Whether your lawn is the perfect square or rectangle, there’s a lot to gain from considering less conventional configurations for our gardens or backyards. And if you don’t have a lawn at all, there are lots of ways of bringing vegetation into your stony haven.

This article is all about thinking outside of the box and exploring some inspiring lawn designs that could influence how you transform your garden in 2022.

Let’s go!

Garden lighting

Funky garden lighting
Funky garden lighting – Photo by AsiaCultureCentre on Unsplash

Re-imagining your garden or outdoor space doesn’t always require a large infrastructure project.
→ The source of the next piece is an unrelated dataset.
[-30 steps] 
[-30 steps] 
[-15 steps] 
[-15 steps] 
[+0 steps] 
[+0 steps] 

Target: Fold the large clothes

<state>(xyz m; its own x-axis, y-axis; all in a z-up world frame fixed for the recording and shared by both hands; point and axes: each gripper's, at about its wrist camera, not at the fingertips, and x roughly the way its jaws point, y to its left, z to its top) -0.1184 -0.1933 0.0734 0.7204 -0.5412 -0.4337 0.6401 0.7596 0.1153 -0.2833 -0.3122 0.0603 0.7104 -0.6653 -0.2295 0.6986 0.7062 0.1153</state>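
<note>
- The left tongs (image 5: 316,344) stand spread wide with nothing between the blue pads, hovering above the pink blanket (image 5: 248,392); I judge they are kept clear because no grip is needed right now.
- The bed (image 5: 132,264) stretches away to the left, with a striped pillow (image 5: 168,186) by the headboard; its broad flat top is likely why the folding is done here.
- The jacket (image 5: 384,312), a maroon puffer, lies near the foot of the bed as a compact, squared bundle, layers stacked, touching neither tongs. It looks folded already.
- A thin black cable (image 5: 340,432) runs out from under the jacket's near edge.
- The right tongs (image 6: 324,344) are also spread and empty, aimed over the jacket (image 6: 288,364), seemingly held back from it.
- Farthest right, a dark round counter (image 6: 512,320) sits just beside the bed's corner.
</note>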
In fact, as we all hear so often, less is more.

So, it’s worth considering how you might transform your garden with lighting.
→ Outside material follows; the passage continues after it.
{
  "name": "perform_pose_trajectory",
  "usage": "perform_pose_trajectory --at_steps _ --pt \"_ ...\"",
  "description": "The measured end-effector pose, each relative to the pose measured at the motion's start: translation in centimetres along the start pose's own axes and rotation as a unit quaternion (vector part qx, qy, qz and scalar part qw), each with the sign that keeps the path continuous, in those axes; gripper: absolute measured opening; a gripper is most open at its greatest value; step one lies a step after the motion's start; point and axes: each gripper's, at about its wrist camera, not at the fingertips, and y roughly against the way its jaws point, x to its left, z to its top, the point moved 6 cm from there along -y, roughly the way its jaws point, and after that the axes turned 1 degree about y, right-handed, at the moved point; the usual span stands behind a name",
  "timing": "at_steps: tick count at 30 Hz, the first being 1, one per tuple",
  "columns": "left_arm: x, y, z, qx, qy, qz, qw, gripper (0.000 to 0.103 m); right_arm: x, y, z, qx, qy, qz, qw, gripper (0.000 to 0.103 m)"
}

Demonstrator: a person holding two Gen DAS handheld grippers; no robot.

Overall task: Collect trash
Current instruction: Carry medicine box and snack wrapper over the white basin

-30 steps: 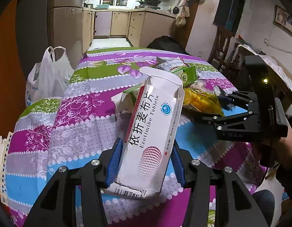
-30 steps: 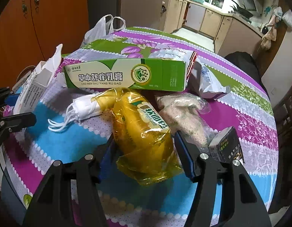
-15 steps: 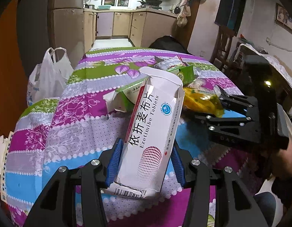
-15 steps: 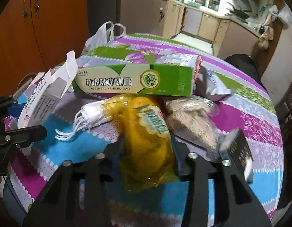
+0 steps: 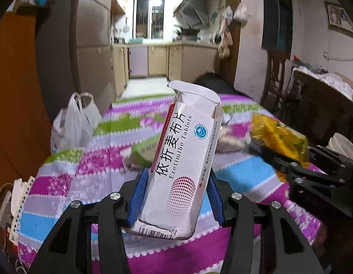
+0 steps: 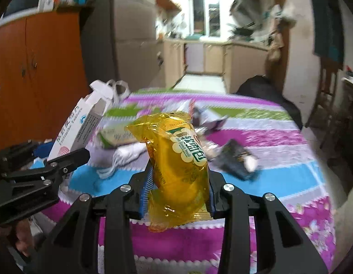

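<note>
Two grippers loaded: left gripper (image 5: 175,197) clamps tablet box (image 5: 183,166), right gripper (image 6: 177,188) closing on yellow wrapper (image 6: 178,162).

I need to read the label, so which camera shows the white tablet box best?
The left wrist view: the white tablet box fills the centre, printed face forward, between the left gripper's jaws. The right wrist view shows it only at the left edge, slanted, blurred and partly cut off.

Two boxes (image 5: 181,166) (image 6: 118,135), one yellow wrapper (image 6: 178,166), one bag (image 5: 71,125)
</note>
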Motion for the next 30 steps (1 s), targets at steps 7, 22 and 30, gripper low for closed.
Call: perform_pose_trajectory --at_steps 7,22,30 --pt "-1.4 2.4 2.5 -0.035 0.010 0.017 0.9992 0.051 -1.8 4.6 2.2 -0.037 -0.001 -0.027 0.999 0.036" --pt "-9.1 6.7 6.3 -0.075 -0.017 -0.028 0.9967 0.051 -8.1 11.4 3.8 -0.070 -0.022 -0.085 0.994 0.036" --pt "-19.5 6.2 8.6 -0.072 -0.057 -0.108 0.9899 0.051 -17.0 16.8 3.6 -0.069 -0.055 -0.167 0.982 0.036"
LED technology has come on a LOT in the past decade. And it’s now possible to light your garden with low-powered LEDs without running up huge electricity bills.

Festoon lighting

Festoon lighting
Festoon lighting – Photo by Philip Moore on Unsplash

Festoon lighting provides a surprising amount of light. So, if there’s a corner of your garden (or yarden) that feels primed for late-night parties or chill-out sessions, add a little twinkle with these weather-proof string lights.

There are festoon lights that suit every budget, from as low as around £20 upwards.

Add a little techie angle to your festoons, and introduce colour-changing bulbs or even remote-controlled lights that work on a timer.

And with a range of bulb types, from your basic filament globe to industrial-looking squirrel cage bulbs, there are plenty of ways to personalise your outdoor space.

Solar-powered LEDs

Mains-powered festoon LEDs require access to power, of course, which could mean drilling a hole in your door frame, or threading cables through windows.

It can get a bit messy. And if you’re looking for a tidier alternative, solar-powered LEDs could be the way ahead.

Solar-powered lights rely on a good 8-hours of fairly direct sunlight to charge the batteries fully each day, so you’ll get less light hours from your bulbs during the winter.

However, you’re less likely to regularly use your garden during winter evenings, so solar-powered lighting might make sense for a greener way to light your back yard.

Traditionally, solar-powered LEDs were a little weedy in terms of light output. And while they’re always going to be less bright than LEDs attached to your main power grid, you can buy some excellent solar-powered festoon lighting that offers lovely ambient light all around your garden.

This model has a USB-C connector, which means you can charge the batteries from the mains if sunlight fails you on an important occasion like a family get-together when you’d like to show off your garden.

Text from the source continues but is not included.